The Obama administration will issue new rules backing off Obamacare’s birth control mandate yet again, in response to a spate of Supreme Court rulings that the requirement violates employers’ religious liberty.
The controversial birth control mandate originally required employers to provide 20 types of contraception to employees at no cost, but the administration offered an accommodation in response to outcry from religious employers that oppose certain types of birth control. After the Supreme Court took opponents’ side twice so far this summer, the administration is backing off its prized mandate yet again.
Religious nonprofits were required to submit a form to a third-party insurer or administrator notifying the company of their religious objection to the birth control coverage, which would require the insurer to cover the cost of birth control for workers.
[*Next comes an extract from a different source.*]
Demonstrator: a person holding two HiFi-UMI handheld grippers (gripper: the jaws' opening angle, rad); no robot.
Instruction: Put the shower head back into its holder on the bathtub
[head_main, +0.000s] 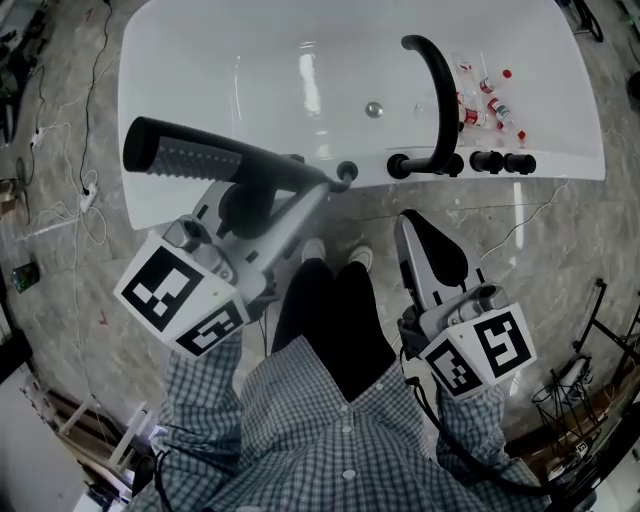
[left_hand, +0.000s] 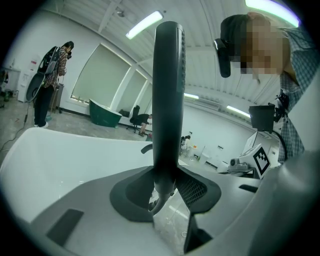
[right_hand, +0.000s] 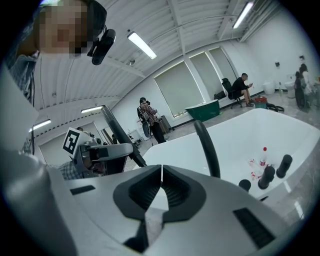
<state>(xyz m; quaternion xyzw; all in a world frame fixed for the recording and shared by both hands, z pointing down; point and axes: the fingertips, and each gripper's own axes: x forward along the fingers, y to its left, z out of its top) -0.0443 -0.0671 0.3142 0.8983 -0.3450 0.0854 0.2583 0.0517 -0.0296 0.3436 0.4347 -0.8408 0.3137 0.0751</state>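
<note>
shower head (head_main: 190, 158) held above the bathtub (head_main: 200, 80) rim.

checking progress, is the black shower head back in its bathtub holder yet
Out: the left gripper holds the long black shower head over the white bathtub rim.

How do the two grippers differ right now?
The left gripper clamps the black shower head in its jaws; the right gripper has its jaws shut on nothing. The left gripper reaches the bathtub rim, while the right gripper sits back over the floor. Both are grey with black-lined jaws.
</note>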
After the Supreme Court buffeted a lawsuit against the mandate by Wheaton College in July, the administration is revising the rules to require religious nonprofits to notify the federal government of their objection instead. (RELATED: Supreme Court Grants Christian College Injunction Over Obamacare Religious Exemption)
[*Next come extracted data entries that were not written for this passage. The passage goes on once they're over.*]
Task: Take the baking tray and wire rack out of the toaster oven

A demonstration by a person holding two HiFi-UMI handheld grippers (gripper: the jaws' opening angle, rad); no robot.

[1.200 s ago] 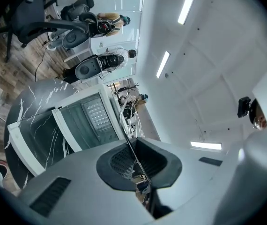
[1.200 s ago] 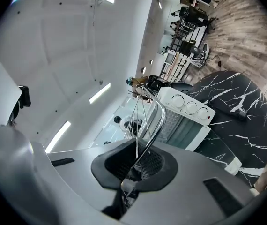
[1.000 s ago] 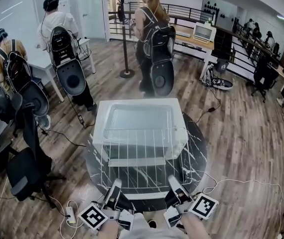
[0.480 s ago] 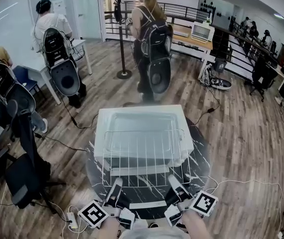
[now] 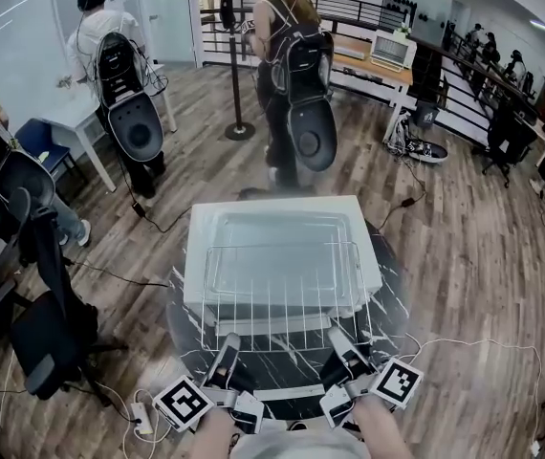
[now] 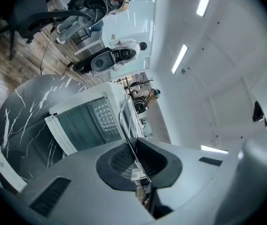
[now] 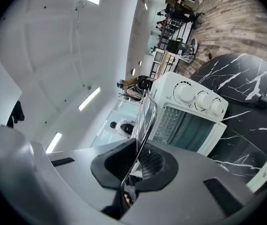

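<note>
Left gripper (image 5: 229, 342) and right gripper (image 5: 339, 338) fingers (image 5: 223, 361) clamp the wire rack (image 5: 282, 299) by its near edge; the rack hangs above the toaster oven (image 5: 282, 213), at its front. The oven sits on the bench (image 5: 392, 290).

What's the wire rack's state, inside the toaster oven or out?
Out: the left claw and right claw hold the wire rack in the air, outside the toaster oven.
</note>
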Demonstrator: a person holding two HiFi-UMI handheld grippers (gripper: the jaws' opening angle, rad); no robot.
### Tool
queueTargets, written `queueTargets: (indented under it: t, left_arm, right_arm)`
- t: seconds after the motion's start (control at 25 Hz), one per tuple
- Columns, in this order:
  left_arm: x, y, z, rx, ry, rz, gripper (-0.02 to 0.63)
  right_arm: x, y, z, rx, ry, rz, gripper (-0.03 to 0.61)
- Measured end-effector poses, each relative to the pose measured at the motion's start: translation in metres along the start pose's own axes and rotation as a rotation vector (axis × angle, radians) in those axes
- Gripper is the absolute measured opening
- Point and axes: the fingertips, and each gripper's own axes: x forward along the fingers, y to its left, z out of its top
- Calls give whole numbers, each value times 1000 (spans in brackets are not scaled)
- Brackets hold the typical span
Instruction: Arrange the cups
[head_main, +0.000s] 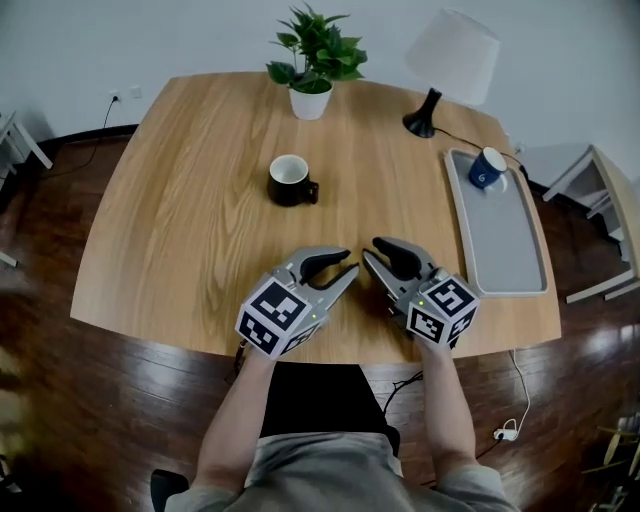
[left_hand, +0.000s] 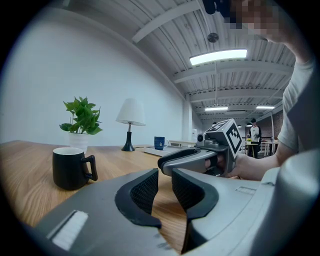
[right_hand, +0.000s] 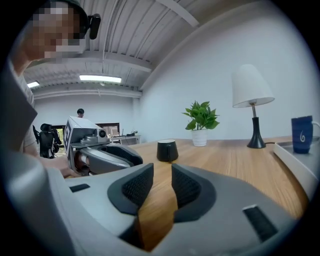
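A black mug (head_main: 292, 181) with a white inside stands upright in the middle of the round wooden table (head_main: 180, 230), handle to the right. A blue cup (head_main: 487, 168) stands at the far end of the grey tray (head_main: 500, 240) on the right. My left gripper (head_main: 348, 262) and right gripper (head_main: 371, 249) sit side by side near the front edge, tips almost meeting, both open with nothing between their pads. The left gripper view has the mug (left_hand: 72, 167) ahead on the left and the blue cup (left_hand: 159, 143) far off. The right gripper view shows the mug (right_hand: 167, 150) straight ahead.
A potted plant (head_main: 312, 60) and a table lamp (head_main: 450, 65) stand at the table's far edge, the lamp's cord running toward the tray. Chairs and side tables stand on the dark floor around the table. A person stands far off in the room.
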Motion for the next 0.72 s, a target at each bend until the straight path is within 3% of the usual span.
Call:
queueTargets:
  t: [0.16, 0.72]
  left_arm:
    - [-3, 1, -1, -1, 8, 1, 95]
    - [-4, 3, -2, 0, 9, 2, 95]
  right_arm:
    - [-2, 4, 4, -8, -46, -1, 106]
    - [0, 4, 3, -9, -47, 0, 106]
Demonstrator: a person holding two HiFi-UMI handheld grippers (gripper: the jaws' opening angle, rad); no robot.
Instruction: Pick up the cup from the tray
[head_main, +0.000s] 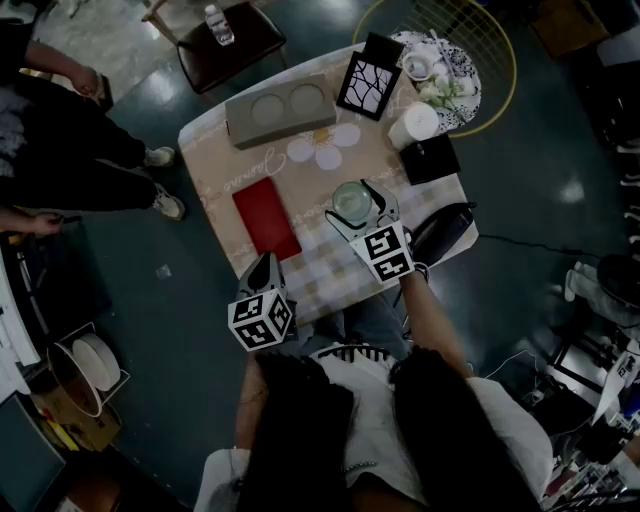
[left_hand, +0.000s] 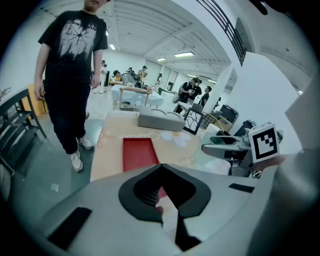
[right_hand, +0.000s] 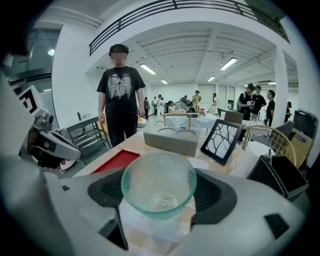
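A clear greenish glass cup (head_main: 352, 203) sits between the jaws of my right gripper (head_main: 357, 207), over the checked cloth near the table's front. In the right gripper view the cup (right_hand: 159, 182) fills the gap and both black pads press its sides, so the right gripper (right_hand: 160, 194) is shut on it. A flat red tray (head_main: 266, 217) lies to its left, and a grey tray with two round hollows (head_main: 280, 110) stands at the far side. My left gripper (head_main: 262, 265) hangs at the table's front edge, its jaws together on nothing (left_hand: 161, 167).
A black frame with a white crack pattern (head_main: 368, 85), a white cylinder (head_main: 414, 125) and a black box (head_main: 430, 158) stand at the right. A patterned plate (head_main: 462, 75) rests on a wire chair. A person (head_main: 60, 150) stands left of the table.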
And because the Supreme Court ruled that the mandate violates the religious liberty of closely-held for-profit businesses as well, the federal government will extending the accommodation to religious for-profits as well. The administration is seeking comment on the new rules and a version isn’t yet finalized.
The administration is trying to satisfy the Supreme Court’s objections to the Obamacare provision, but religious opponents to the mandate are unlikely to be placated by the changes.
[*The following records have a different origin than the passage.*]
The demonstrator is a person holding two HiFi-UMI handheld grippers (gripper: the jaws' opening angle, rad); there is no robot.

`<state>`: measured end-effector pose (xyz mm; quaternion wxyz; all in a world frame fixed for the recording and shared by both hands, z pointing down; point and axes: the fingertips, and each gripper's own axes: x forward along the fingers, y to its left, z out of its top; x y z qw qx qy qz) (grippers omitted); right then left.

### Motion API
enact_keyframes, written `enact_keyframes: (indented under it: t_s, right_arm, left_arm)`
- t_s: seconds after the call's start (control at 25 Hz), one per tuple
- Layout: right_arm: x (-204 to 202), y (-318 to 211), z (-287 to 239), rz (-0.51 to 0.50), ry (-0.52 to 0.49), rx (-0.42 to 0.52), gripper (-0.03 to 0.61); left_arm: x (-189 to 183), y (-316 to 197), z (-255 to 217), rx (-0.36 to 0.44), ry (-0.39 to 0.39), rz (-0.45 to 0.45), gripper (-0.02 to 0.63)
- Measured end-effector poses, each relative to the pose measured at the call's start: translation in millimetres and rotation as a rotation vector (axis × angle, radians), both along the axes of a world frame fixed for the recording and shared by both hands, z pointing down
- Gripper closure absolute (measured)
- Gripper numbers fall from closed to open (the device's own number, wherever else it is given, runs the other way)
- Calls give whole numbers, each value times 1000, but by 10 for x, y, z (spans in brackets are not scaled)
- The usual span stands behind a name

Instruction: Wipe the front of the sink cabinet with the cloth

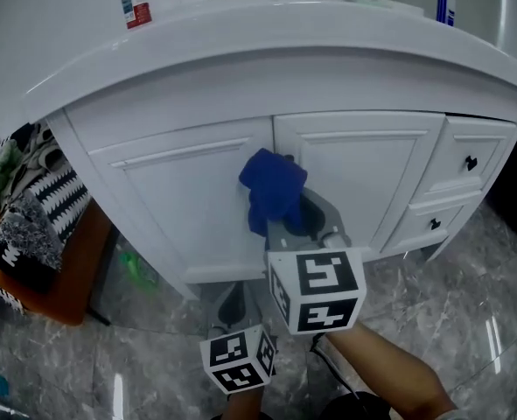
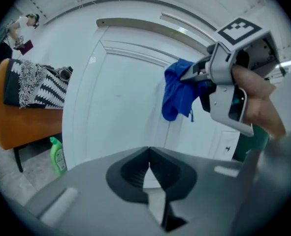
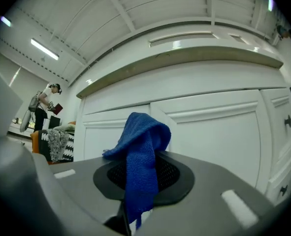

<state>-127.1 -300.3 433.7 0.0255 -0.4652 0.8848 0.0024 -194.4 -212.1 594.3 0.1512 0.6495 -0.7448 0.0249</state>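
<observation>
Blue cloth (image 3: 141, 151) is clamped in right tongs (image 3: 137, 193), centre frame, before white cabinet front (image 1: 197, 199). Left tongs (image 2: 148, 173) are pressed closed, empty. Grey marbled floor (image 1: 468, 296) is seen lower right.

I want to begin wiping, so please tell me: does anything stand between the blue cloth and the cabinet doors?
Nothing visible does. The right claw holds the blue cloth straight before the white cabinet doors, near where the two meet.

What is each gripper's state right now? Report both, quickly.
left gripper: shut, jaws together, nothing between them.
right gripper: shut on the blue cloth, in front of the sink cabinet.
</observation>
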Motion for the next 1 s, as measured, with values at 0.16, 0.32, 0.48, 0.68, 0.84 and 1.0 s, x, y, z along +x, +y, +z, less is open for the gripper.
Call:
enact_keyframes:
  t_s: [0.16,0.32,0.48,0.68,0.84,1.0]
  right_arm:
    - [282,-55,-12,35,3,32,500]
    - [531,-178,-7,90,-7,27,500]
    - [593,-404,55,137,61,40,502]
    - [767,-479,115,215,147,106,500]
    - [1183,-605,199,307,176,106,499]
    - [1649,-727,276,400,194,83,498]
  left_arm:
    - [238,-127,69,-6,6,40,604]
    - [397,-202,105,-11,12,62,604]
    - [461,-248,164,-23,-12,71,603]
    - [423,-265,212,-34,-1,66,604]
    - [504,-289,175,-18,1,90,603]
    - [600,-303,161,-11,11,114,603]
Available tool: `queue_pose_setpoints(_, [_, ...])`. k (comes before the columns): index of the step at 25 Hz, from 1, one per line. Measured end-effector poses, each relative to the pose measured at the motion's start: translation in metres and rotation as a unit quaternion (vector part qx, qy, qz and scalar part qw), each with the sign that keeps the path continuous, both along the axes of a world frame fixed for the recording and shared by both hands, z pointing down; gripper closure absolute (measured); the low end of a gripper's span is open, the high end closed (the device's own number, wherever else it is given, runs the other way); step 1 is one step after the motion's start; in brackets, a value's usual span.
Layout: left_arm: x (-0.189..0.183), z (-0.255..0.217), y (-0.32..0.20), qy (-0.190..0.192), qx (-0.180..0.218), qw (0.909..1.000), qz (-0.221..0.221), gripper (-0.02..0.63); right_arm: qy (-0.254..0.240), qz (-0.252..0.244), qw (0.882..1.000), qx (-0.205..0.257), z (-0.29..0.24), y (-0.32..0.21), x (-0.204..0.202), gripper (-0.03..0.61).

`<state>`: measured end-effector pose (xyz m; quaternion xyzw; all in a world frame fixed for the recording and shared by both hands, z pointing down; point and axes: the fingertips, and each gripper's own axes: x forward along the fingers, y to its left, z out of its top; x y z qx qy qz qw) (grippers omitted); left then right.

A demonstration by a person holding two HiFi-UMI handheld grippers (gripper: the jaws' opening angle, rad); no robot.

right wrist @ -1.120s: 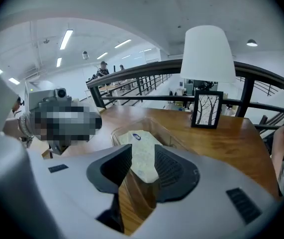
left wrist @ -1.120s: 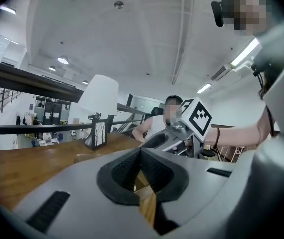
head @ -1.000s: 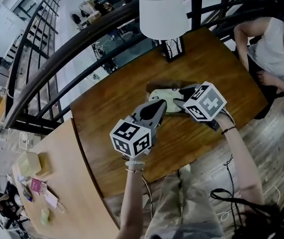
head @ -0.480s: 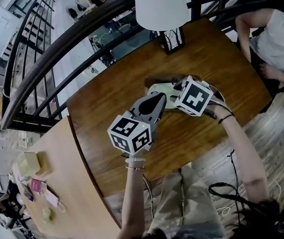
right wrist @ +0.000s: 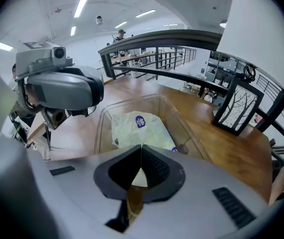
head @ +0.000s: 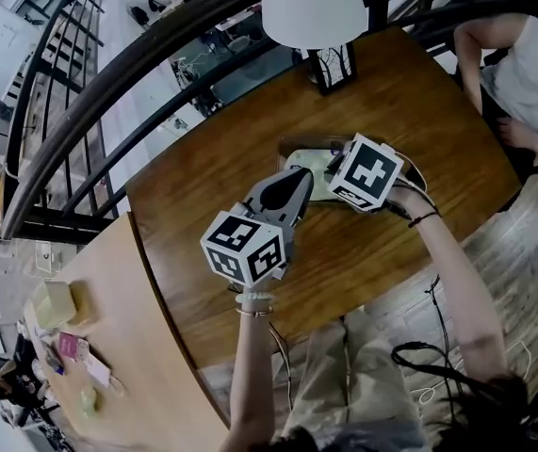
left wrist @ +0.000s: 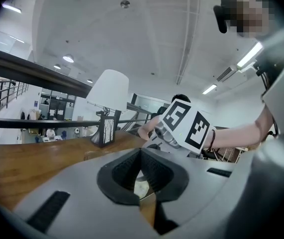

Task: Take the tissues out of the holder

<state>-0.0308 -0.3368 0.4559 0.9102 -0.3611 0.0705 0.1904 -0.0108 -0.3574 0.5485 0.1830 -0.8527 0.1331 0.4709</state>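
Observation:
A clear holder [head: 288, 158] lies on the brown wooden table [head: 212, 186] with a pale green tissue pack [head: 314, 163] inside. In the right gripper view the pack [right wrist: 139, 126] fills the holder [right wrist: 101, 128]. My right gripper [right wrist: 142, 147] is shut, its tips meeting on the pack's near edge. From the head view that gripper [head: 337, 172] reaches in from the right. My left gripper [head: 303, 186] is shut with nothing between its pads [left wrist: 141, 153]. It points at the holder's near side, and the right gripper's marker cube [left wrist: 187, 125] is just beyond it.
A lamp with a white shade [head: 311, 6] and a dark framed base [head: 331, 67] stands at the table's far edge. A black railing [head: 108, 92] curves behind. A seated person [head: 528, 64] is at the right. A lighter table [head: 89, 337] with small items lies left.
My right gripper has moved left, further over the holder and onto the tissue pack. My left gripper has stayed almost where it was.

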Motion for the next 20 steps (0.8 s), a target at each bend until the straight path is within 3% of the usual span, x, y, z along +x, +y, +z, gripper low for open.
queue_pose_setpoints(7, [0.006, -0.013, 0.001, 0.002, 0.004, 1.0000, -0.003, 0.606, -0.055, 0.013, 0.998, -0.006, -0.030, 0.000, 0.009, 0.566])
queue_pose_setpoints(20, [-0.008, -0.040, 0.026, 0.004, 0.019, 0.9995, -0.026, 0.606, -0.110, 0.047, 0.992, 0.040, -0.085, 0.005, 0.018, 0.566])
“It is simply another clerical layer to an already existing accounting gimmick that does nothing to protect religious freedom because the employer still remains the legal gateway by which these drugs and services will be provided to their employees,” said Arina Grossu of the Family Research Council, a Christian nonprofit that focuses on religious liberty.
It’s not clear what the highest court’s response will be to the updated accommodation. But the latest retreat is another sign that the health care law isn’t as stable against legal challenges as its supporters may have hoped.